Updated on 2023-05-29 GMT+08:00

Migrating Index Data

Scenario

The indexes used in MRS 1.7 or later are incompatible with secondary indexes used by HBase in earlier MRS versions. Therefore, you need to perform the following operations to migrate index data from an earlier version (MRS 1.5 or earlier) to MRS 1.7 or later.

Prerequisites

  1. During data migration, the cluster of the old version must be MRS 1.5 or earlier, and the cluster of the new version must be MRS 1.7 or later.
  2. Before data migration, you must have old index data.
  3. A cross-cluster mutual trust relationship must be configured and the inter-cluster replication function must be enabled for a security cluster. For a common cluster, only the inter-cluster replication function needs to be enabled. For details, see Configuring Cross-Cluster Mutual Trust Relationshipsand Enabling Cross-Cluster Copy.

Procedure

Migrate user data from an old cluster to a new cluster. To migrate data, you need to manually synchronize data of the old and new clusters in a single table by export, distcp, and import.

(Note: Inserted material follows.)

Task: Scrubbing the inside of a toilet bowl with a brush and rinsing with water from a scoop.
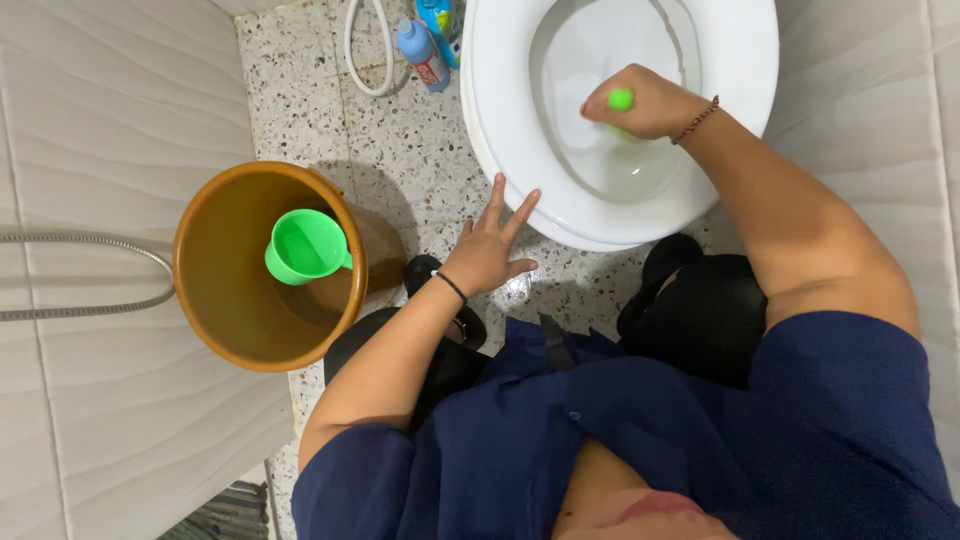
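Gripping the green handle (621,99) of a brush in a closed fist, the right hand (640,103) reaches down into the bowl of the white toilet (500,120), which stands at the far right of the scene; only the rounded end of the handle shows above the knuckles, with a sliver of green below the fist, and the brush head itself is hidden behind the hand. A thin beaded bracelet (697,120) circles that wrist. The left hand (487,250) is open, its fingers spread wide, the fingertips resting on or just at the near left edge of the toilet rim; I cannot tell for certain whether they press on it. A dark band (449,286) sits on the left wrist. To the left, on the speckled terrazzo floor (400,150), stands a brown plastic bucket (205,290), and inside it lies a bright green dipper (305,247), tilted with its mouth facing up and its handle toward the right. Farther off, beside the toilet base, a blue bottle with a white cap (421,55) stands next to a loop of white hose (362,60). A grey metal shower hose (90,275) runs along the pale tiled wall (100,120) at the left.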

For example, the current old cluster has a user table (t1, index name: idx_t1) and its corresponding index table (t1_idx). Perform the following operations to migrate data.

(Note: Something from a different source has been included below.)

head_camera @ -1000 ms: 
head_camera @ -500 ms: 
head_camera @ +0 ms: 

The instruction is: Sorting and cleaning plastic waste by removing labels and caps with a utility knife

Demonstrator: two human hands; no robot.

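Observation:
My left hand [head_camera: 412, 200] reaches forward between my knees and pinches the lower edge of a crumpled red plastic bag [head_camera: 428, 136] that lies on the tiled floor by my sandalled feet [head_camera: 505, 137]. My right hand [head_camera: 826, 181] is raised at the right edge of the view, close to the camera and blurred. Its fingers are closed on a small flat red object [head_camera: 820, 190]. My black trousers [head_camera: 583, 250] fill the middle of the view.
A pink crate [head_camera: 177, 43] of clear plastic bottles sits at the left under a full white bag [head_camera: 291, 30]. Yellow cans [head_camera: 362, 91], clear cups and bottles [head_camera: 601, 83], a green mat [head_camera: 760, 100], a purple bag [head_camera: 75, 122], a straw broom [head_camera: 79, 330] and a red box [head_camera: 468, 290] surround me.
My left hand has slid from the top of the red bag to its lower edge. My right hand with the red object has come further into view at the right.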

  1. Export table data from the old cluster.
    hbase org.apache.hadoop.hbase.mapreduce.Export -Dhbase.mapreduce.include.deleted.rows=true <tableName> <path/for/data>
    • <tableName>: Indicates a table name, for example, t1.
    • <path/for/data>: Indicates the path for storing source data, for example, /user/hbase/t1.

    Example: hbase org.apache.hadoop.hbase.mapreduce.Export -Dhbase.mapreduce.include.deleted.rows=true t1 /user/hbase/t1

  2. Copy the exported data to the new cluster as follows:
    hadoop distcp <path/for/data> hdfs://ActiveNameNodeIP:9820/<path/for/newData>
    • <path/for/data>: Indicates the path for storing source data in the old cluster, for example, /user/hbase/t1.
    • <path/for/newData>: Indicates the path for storing source data in the new cluster, for example, /user/hbase/t1.

    ActiveNameNodeIP indicates the IP address of the active NameNode in the new cluster.

    Example: hadoop distcp /user/hbase/t1 hdfs://192.168.40.2:9820/user/hbase/t1

    • Manually copy the exported data to HDFS of the new cluster, for example, /user/hbase/t1.
  3. Use the HBase table user of the new cluster to generate HFiles in the new cluster.
    hbase org.apache.hadoop.hbase.mapreduce.Import -Dimport.bulk.output=<path/for/hfiles> <tableName><path/for/newData>
    • <path/for/hfiles>: Indicates the path of the HFiles generated in the new cluster, for example, /user/hbase/output_t1.
    • <tableName>: Indicates a table name, for example, t1.
    • <path/for/newData>: Indicates the path for storing source data in the new cluster, for example, /user/hbase/t1.

    Example:

    hbase org.apache.hadoop.hbase.mapreduce.Import -Dimport.bulk.output=/user/hbase/output_t1 t1 /user/hbase/t1

  4. Import the generated HFiles to the table in the new cluster.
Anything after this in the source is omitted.